Data confirm feasibility of conducting studies in rare tumors

By LILLIAN SIU, MD | February 24, 2009

There is strong rationale for both the octreotide(Drug information on octreotide) LAR and everolimus studies in NET”, said Dr. Siu, associate professor of medicine at the University of Toronto and Princess Margaret Hospital. “And I applaud both sets of authors for conducting trials in rare tumors.”

PROMID, the only double-blind placebo-controlled trial to evaluate biologic therapy in NET, contained a homogeneous population by histology and proliferative index, included patients with both functional (i.e., carcinoid syndrome) and nonfunctional tumors, and involved a central independent radiology assessment. But the study’s main strength, she said, is that the primary endpoint was reached with significant results at the interim analysis. “The time-to-progression was double over the control arm,” she noted.

But patient accrual was less than projected, accrual duration was long to enable sufficient events to be observed on follow-up, and disease progression was not mandated as an entry criterion, which could have led to bias between the arms and obscured the role of therapy in nonprogressing patients, she added. The lacking data on adherence, crossover, and use of subsequent therapies will ideally be provided in the final manuscript, she said.
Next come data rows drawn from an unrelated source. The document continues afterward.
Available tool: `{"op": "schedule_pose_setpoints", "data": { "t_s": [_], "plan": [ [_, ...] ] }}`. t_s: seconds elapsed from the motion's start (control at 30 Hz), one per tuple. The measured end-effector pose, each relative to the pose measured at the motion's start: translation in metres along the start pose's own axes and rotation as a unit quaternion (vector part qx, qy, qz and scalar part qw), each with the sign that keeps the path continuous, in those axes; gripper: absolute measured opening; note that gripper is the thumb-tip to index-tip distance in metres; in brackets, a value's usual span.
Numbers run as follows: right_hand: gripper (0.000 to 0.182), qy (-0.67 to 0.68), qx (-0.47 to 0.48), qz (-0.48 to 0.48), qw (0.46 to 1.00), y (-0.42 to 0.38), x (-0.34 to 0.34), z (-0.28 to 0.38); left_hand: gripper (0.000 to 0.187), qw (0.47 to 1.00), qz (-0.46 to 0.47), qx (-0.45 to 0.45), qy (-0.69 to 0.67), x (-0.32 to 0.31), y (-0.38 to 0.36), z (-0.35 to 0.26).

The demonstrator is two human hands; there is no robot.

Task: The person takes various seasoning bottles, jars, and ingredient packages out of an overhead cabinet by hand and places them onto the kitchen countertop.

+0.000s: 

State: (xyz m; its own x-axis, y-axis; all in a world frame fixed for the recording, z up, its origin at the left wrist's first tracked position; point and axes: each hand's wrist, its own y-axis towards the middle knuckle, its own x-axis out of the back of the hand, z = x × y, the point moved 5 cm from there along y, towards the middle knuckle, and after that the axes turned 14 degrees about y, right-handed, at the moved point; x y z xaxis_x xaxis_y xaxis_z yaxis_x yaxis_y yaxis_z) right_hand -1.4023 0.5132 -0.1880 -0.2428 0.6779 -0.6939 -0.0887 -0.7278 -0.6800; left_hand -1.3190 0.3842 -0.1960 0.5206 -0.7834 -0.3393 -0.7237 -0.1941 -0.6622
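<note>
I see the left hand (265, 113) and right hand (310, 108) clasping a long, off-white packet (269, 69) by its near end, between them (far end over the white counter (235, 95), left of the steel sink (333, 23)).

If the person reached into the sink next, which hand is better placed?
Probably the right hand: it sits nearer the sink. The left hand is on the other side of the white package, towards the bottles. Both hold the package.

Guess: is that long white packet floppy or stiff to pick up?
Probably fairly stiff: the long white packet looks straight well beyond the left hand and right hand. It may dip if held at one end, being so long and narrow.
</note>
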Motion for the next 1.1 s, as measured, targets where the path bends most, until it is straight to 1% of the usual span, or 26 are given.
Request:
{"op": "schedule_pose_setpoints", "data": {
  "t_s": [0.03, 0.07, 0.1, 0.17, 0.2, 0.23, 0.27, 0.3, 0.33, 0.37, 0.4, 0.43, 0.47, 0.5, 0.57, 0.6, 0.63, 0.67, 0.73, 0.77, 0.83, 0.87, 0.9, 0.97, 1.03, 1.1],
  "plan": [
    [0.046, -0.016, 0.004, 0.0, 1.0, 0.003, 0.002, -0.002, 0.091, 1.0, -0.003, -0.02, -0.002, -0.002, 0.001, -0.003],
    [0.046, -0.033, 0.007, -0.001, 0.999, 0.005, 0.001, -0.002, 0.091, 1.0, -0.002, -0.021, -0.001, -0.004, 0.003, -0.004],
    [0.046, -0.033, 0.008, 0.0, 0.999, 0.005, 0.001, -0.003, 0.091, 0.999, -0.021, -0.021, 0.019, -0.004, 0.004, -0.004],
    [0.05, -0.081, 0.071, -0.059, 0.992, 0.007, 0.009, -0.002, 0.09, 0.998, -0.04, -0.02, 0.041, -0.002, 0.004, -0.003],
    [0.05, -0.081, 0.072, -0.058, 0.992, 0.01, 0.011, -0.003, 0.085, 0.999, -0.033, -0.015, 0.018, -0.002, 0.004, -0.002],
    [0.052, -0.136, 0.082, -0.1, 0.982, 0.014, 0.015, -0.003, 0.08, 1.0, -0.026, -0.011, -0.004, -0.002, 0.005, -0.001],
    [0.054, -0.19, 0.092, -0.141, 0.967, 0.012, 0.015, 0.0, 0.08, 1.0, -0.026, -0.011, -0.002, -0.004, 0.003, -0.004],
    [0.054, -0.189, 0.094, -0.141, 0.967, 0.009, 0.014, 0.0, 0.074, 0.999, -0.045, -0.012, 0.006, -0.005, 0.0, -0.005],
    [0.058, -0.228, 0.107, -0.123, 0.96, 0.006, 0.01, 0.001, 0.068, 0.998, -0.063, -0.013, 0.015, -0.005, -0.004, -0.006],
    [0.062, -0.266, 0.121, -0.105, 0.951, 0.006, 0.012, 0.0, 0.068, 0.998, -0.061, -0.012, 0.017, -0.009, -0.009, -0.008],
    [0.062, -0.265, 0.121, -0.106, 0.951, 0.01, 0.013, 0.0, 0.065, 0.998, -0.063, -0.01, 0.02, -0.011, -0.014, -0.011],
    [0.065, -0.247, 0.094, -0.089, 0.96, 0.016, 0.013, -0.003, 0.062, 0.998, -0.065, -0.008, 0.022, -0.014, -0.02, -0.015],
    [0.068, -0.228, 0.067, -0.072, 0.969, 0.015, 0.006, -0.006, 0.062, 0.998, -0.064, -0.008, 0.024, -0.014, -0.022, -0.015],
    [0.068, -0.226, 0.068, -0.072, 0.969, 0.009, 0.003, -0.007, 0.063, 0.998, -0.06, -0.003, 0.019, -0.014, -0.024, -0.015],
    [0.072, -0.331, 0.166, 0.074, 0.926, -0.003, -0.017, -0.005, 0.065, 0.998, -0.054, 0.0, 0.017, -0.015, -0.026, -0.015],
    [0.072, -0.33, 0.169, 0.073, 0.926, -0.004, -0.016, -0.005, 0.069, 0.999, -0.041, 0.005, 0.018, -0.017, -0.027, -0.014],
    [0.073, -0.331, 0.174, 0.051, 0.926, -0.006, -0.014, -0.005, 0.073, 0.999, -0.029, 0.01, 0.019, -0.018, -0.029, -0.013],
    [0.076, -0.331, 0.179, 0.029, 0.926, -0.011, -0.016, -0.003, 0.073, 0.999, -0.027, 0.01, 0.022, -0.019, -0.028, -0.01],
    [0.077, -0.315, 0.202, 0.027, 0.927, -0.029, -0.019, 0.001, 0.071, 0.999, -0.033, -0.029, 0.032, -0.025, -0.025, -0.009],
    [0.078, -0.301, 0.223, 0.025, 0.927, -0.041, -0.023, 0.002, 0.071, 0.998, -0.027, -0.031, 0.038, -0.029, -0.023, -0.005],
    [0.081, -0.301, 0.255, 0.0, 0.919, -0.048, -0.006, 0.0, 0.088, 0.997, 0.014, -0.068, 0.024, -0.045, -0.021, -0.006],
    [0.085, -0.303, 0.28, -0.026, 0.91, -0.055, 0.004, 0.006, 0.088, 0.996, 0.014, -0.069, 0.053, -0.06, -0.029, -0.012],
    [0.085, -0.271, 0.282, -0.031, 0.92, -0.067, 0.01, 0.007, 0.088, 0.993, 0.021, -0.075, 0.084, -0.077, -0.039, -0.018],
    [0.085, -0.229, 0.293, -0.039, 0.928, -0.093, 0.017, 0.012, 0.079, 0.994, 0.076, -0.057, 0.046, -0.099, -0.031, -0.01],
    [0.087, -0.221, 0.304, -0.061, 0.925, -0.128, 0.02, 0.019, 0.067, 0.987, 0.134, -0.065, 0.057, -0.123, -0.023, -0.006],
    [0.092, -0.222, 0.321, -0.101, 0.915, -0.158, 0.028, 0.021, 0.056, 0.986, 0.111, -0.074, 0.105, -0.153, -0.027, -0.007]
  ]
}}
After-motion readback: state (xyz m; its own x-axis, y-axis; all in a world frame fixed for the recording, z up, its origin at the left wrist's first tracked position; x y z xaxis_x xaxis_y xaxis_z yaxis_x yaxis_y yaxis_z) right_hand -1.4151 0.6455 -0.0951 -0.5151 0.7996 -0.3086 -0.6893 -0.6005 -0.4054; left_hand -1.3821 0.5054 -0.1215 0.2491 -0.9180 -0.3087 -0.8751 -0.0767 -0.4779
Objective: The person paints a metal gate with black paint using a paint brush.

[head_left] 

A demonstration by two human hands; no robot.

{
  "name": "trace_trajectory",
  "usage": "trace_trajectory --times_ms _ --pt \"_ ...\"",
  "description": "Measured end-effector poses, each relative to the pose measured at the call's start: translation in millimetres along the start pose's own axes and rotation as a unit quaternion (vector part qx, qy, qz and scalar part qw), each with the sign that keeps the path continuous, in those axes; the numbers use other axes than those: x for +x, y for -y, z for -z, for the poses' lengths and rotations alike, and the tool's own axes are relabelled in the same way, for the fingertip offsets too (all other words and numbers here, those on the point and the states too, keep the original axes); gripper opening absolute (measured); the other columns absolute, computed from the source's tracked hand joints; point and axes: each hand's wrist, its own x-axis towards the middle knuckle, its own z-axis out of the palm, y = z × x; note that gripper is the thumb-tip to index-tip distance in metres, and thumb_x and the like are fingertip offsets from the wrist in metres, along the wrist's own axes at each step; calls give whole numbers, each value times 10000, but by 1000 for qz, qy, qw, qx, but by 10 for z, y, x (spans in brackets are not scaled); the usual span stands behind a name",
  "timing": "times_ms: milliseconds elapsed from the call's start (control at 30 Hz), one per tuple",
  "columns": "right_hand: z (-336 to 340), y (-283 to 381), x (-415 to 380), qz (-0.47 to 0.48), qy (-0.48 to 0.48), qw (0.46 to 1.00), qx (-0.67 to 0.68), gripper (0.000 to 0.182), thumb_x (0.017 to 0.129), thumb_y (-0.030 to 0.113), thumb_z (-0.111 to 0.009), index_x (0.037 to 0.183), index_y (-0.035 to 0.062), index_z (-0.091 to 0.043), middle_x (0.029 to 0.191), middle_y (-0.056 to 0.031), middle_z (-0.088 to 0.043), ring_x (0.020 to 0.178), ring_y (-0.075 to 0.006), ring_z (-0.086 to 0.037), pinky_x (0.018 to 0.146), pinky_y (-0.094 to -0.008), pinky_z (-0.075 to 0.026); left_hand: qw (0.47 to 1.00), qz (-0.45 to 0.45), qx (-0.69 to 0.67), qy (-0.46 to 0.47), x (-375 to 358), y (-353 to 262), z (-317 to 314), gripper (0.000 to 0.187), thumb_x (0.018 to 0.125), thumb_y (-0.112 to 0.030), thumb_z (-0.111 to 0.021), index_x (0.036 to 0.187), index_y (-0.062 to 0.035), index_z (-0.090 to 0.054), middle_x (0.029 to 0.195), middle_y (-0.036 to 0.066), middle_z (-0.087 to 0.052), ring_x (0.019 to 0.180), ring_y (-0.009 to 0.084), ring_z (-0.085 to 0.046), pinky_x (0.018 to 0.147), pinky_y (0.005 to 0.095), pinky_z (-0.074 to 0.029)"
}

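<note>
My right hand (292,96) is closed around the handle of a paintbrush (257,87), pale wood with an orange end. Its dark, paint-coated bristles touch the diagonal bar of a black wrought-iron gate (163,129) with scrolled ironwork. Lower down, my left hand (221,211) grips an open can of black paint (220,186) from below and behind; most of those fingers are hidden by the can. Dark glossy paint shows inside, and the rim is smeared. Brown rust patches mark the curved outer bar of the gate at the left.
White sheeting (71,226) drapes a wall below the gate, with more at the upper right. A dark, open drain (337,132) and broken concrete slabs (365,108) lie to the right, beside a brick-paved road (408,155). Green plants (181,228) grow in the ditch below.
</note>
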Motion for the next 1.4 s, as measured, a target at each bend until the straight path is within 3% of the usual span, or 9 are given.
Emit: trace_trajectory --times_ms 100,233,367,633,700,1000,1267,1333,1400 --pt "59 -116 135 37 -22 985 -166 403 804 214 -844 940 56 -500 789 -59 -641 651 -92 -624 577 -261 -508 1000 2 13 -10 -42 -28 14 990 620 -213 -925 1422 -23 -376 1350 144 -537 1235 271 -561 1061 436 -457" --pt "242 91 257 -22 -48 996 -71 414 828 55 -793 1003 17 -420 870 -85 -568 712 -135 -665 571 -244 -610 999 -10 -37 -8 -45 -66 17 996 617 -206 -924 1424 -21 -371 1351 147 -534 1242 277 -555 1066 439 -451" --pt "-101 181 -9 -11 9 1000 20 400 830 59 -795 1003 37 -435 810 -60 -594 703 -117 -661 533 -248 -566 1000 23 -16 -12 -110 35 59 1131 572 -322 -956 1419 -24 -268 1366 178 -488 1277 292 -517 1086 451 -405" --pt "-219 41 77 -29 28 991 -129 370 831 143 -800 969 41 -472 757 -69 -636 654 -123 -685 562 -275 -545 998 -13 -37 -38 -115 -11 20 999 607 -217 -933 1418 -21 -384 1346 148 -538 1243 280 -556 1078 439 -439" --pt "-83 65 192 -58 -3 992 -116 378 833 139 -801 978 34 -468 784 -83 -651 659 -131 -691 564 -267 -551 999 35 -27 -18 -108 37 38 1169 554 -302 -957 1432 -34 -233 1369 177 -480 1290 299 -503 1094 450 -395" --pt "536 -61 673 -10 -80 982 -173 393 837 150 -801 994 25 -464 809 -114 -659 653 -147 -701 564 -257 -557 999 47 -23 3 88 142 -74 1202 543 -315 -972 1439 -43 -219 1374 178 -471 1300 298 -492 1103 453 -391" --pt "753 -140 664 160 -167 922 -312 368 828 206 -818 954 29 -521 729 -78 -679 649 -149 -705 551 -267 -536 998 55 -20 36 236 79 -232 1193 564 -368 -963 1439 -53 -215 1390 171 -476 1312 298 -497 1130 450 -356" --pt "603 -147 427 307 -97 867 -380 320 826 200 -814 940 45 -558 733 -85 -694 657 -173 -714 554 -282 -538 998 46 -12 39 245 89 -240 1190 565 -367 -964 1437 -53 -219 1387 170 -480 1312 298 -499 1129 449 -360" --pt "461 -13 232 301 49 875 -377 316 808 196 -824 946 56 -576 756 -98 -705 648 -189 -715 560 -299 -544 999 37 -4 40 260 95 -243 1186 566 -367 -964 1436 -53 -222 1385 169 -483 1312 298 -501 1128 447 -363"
This is a very important study, giving us randomized evidence that confirms the antiproliferative effect of somatostatin(Drug information on somatostatin) analogs in midgut NET, Dr. Siu concluded. “We can accept this as a therapeutic means of delaying disease progression in patients with midgut (or unknown primary) NET, and perhaps after cytoreduction of bulky metastases,” she said. Dr. Yao’s single-arm phase II study of mTOR inhibition validates a concept that has been shown in preclinical models, Dr. Siu continued. Again, the population was homogeneous, and central independent radiology review was mandated. The study provided informative pharmacokinetic data showing a lack of interaction between everolimus and octreotide.

For such a rare tumor, the sample size was quite large (> 150 patients), she observed, but she questioned the need for this size cohort in a single-arm phase II study.

“Couldn’t we have done a randomized phase II study with a placebo control with similar patient numbers?” she suggested. Additionally, there were missed opportunities to explore and identify potential predictive biomarkers that could be validated in future trials.

“Regardless, we will have the opportunity to learn more about everolimus as a potential treatment in a phase III trial,” she added. Currently, RADIANT-3 is enrolling 392 patients to be treated with everolimus or placebo.

The two studies confirmed the feasibility of studying these rare tumors, she emphasized. Future studies of this “difficult and complex disease” should include the appropriate\ selection of endpoints, patients, study design, and standardization of criteria that are germaine to this topic, she said.